Tycoon Carlos Slim has criticised Mexico’s new telecoms bill and demanded that the country’s officials review the proposals, the Financial Times reports.

The Mexican government sent the new legislation to congress for approval last week, but Slim has said that the “confiscatory proposal rewards the chronic lack of investment on the part of our competitors to the detriment of consumers”.

The legislation is designed to cut Slim’s share of the Mexican market by 50% in a bid to increase competition, but the billionaire’s telecoms division, América Móvil, is not the only one with concerns over its implementation.

The bill states that the Latin American conglomerate must provide interconnection services to other phone companies for free, to which the company said: “It is surprising that they are trying, by law, to oblige a company to invest in order later to oblige it to sell its services to its competitors for $0.”

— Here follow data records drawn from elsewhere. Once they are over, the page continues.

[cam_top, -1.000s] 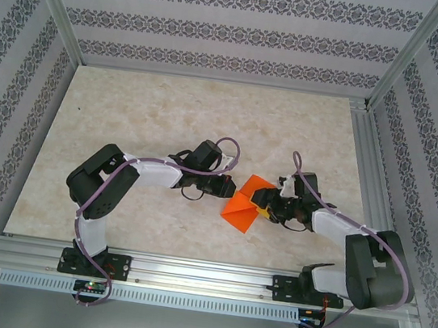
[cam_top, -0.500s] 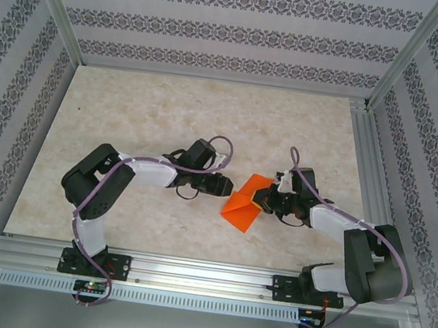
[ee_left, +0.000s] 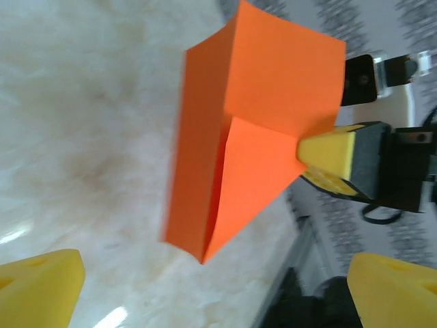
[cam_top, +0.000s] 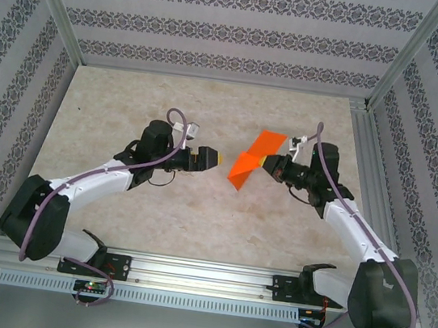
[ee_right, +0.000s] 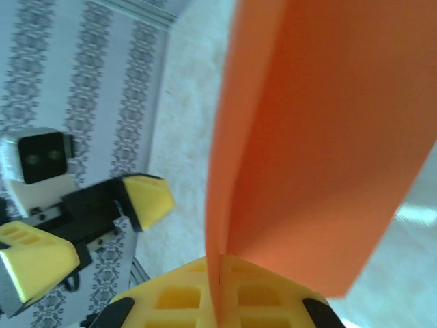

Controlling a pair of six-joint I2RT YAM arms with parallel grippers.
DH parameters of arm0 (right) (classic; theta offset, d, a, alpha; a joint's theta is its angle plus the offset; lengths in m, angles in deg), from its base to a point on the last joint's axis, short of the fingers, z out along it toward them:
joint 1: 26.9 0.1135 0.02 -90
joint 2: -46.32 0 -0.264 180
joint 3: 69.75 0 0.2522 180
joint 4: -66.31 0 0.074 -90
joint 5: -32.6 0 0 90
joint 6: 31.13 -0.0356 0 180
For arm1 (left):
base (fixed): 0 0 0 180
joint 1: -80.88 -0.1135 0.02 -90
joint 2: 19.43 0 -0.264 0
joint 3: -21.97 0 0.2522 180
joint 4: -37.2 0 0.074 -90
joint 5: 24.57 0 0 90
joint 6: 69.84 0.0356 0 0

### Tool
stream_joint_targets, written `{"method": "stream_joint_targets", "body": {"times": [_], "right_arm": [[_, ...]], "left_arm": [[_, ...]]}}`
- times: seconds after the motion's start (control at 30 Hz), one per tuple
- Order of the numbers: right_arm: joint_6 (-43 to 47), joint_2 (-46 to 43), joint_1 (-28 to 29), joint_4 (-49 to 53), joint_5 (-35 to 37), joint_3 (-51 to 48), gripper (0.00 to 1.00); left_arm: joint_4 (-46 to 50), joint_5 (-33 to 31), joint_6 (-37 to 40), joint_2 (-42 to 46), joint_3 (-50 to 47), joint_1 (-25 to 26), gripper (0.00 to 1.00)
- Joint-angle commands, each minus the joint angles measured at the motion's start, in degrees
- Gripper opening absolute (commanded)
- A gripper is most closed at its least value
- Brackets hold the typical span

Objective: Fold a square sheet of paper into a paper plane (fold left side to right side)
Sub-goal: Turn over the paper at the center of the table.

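1. The right hand is clamped on the folded square sheet of paper, holding it above the table.
2. The left hand gapes empty, facing the paper's free edge, near but apart.

One counter, one folded orange sheet of paper, two arms (left arm, right arm) and four yellow fingers, two per arm, are counted.
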Motion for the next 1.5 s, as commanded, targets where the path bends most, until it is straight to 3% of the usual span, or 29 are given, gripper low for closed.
{"method": "stream_joint_targets", "body": {"times": [0.0, 0.1, 0.2, 0.4, 0.57, 0.73, 1.17, 1.37, 1.47], "right_arm": [[0.45, -1.42, -0.20, -2.98, -4.53, 5.00, 0.00], [-1.33, -1.46, 0.09, -4.34, -5.81, 7.90, 0.00], [-2.59, -1.24, 1.13, -5.31, -6.41, 9.87, 0.00], [-7.49, -0.63, 4.52, -12.13, -7.57, 10.04, 0.00], [-12.88, -0.49, 5.58, -19.35, -7.75, 8.71, 0.02], [-11.27, -0.35, 6.04, -16.69, -7.33, 8.86, 0.03], [-9.21, 0.37, 5.64, -13.93, -6.98, 7.82, 0.05], [-6.30, -0.20, 5.23, -9.58, -6.56, 8.24, 0.15], [-4.75, -1.23, 4.27, -6.25, -5.70, 8.06, 0.25]], "left_arm": [[-15.54, 6.71, -11.89, 0.09, -0.75, -0.71, 1.00], [-22.90, 8.66, -17.00, -0.73, -0.16, -0.58, 1.00], [-24.52, 9.79, -17.93, -1.16, 1.50, -0.07, 1.00], [-29.91, 13.01, -21.70, -4.28, 3.91, 1.47, 0.90], [-33.43, 13.15, -24.30, -6.03, 4.53, 2.20, 0.75], [-39.16, 12.96, -27.91, -6.72, 4.09, 2.39, 0.55], [-38.10, 12.45, -27.06, -5.91, 2.47, 2.48, 0.22], [-36.02, 12.20, -25.64, -5.76, 1.79, 2.52, 0.12], [-32.28, 11.37, -23.42, -5.37, 1.48, 2.48, 0.10]]}}
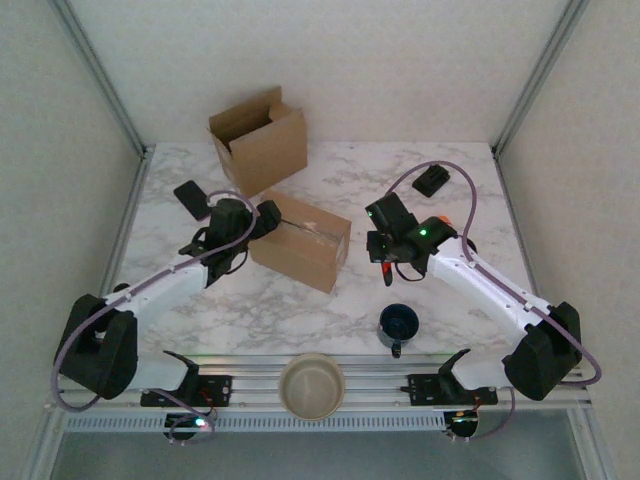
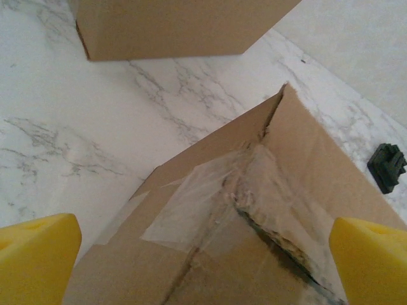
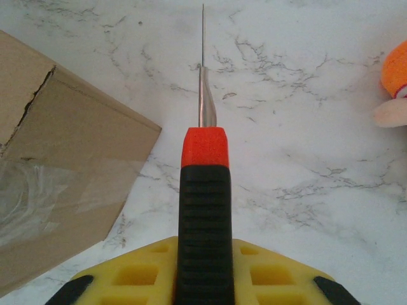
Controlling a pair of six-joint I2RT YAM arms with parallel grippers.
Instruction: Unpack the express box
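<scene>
The taped brown express box (image 1: 300,242) lies closed in the middle of the table. Its clear tape (image 2: 191,210) is wrinkled, and the seam (image 2: 280,232) is torn open along a dark slit. My left gripper (image 1: 262,218) hovers open over the box's left end, with its yellow fingertips (image 2: 35,254) spread wide on either side of the lid. My right gripper (image 1: 385,258) is to the right of the box, shut on a utility knife (image 3: 203,210) with a black and red handle. The thin blade (image 3: 205,95) points out over bare marble, clear of the box edge (image 3: 70,159).
An open empty cardboard box (image 1: 260,140) stands at the back left. Small black items lie at the far right (image 1: 432,181) and the left (image 1: 190,197). A blue mug (image 1: 398,325) and a beige bowl (image 1: 312,385) sit near the front edge. An orange object (image 3: 395,70) lies beside the right arm.
</scene>
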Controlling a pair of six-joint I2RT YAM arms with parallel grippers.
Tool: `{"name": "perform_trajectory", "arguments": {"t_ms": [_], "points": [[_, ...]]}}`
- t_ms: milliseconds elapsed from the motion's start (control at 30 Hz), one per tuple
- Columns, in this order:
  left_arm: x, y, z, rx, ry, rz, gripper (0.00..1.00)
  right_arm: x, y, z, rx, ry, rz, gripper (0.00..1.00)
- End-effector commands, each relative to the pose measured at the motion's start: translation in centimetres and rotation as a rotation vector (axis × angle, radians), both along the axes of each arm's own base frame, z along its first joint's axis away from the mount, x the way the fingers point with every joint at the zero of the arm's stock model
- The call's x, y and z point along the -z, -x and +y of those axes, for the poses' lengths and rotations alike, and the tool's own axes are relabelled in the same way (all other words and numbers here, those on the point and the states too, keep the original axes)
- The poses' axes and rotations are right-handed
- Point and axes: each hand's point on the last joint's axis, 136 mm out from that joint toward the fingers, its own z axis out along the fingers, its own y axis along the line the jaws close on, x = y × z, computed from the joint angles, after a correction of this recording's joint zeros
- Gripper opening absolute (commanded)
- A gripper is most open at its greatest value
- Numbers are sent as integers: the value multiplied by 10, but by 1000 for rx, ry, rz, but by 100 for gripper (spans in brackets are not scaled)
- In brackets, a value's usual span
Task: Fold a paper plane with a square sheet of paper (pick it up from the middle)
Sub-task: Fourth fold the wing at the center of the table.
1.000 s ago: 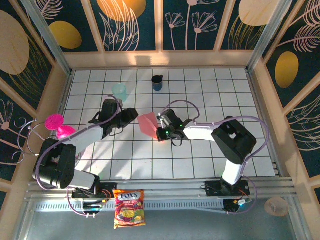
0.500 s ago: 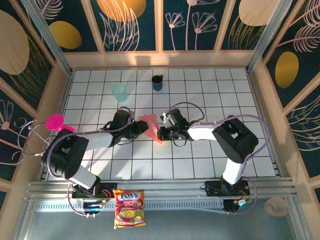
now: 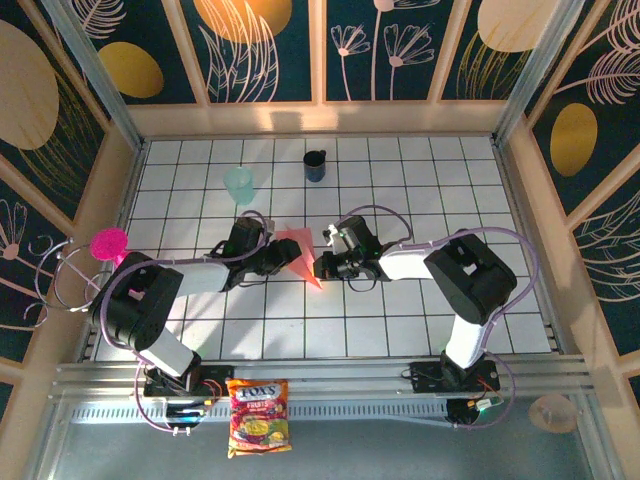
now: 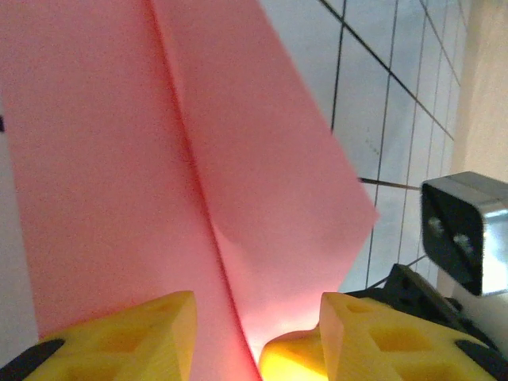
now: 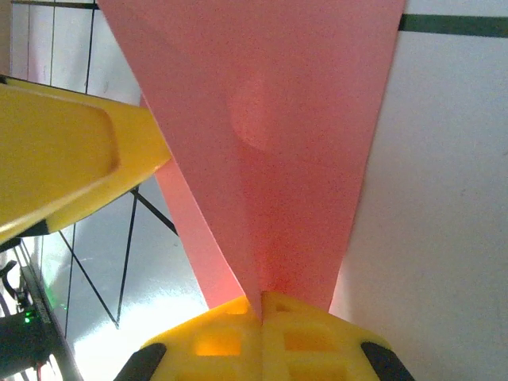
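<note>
The square sheet of paper is folded into a salmon-pink pointed dart, the paper plane [image 3: 297, 252], lying mid-table with its tip toward the near side. My right gripper [image 3: 319, 268] is shut on the dart's narrow end [image 5: 270, 159], with the crease pinched where its fingertips [image 5: 262, 300] meet. My left gripper [image 3: 281, 257] is against the paper's left side. Its yellow fingers [image 4: 127, 337] stand apart, open, astride the centre crease [image 4: 198, 198]. One left finger [image 5: 63, 159] shows in the right wrist view.
A teal cup [image 3: 239, 184] and a dark cup [image 3: 315, 165] stand toward the back of the tiled table [image 3: 420, 190]. A magenta goblet [image 3: 110, 243] sits at the left wall. A snack packet [image 3: 258, 415] lies on the front rail.
My left gripper has moved right and nearer, up to the paper. The paper now looks narrower and lower between the two grippers. The right gripper stays shut on it.
</note>
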Motion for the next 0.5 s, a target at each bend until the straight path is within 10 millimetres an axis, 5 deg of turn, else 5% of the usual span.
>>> {"name": "perform_trajectory", "arguments": {"t_ms": [0, 467], "points": [[-2, -3, -5, 23, -10, -16, 46, 8, 2, -2, 1, -7, 31, 3], [25, -2, -5, 44, -97, 61, 48, 16, 4, -3, 4, -1, 57, 3]]}}
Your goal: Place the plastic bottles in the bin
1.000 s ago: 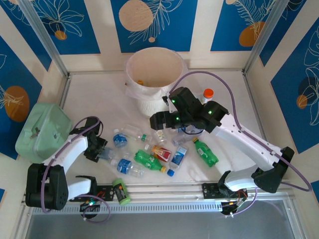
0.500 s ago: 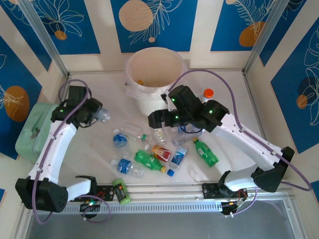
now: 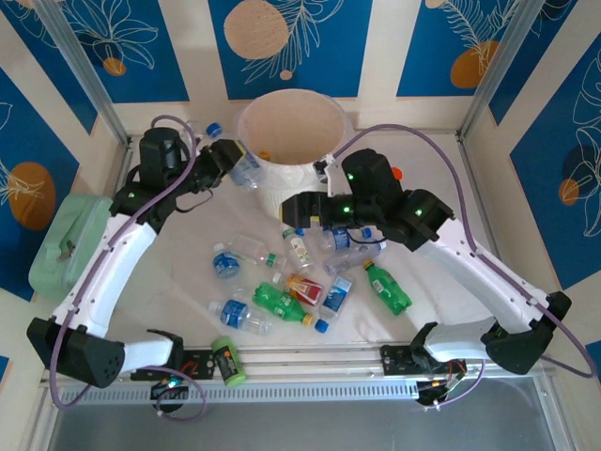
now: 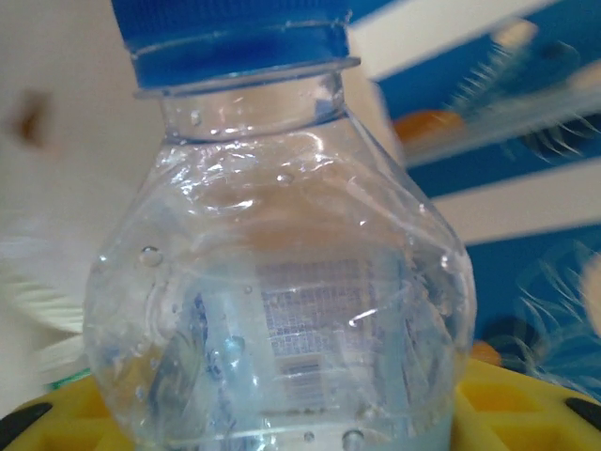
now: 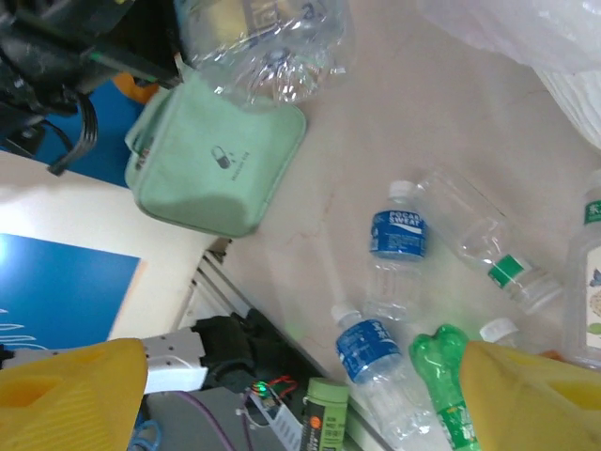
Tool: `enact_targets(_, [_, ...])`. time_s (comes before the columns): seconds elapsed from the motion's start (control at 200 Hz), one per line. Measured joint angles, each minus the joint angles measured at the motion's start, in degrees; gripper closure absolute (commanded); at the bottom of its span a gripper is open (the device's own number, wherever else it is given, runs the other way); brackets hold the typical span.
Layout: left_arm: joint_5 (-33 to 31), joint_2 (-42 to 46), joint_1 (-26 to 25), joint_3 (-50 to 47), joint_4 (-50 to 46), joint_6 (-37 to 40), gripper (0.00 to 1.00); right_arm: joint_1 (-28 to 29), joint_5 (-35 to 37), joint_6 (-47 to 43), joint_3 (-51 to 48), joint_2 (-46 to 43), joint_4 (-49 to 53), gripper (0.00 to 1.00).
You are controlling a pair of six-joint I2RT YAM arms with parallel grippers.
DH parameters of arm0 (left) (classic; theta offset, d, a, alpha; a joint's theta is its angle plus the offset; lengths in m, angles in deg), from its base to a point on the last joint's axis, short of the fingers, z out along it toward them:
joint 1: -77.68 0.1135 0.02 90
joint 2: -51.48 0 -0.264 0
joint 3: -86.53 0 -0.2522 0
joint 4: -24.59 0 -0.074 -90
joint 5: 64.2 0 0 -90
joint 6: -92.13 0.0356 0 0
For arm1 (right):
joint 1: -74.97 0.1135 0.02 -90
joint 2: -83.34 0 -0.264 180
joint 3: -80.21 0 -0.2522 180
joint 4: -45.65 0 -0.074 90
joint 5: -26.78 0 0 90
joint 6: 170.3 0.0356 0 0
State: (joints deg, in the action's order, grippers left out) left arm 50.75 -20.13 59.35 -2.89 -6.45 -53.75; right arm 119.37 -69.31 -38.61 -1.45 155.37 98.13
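Note:
My left gripper is raised beside the left rim of the white ribbed bin, shut on a clear plastic bottle with a blue cap. Its yellow fingers show on either side of the bottle's base. My right gripper hangs open over the pile, with nothing between its yellow fingers. Several bottles lie on the table: two blue-labelled ones, a clear green-labelled one, green ones and a red-labelled one.
The pale green boxy container sits at the left edge. A short green-and-black cylinder lies by the front rail. An orange-capped bottle stands behind the right arm. Bare table lies left of the pile.
My left arm has lifted the blue-capped bottle from the table's left side up to the bin's left rim. The right gripper rose slightly and shifted right above the pile.

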Motion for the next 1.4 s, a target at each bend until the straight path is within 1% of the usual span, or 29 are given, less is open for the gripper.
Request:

In a statement, America Móvil continued to say that the bill was not in line with the guiding principle of constitutional conform, and prevents Telmex – Slim’s Mexican subsidiary – from being able to deliver TV services.

“That creates barriers to entry to markets that are highly concentrated – as the broadcast and pay TV markets are – protecting the economic player that is predominant in broadcast and has market power in restricted TV, to the detriment of competition and consumers.”

The company concluded that it was crucial for both the Mexican government and congress to rethink the proposal as a matter of protecting legal and economic security.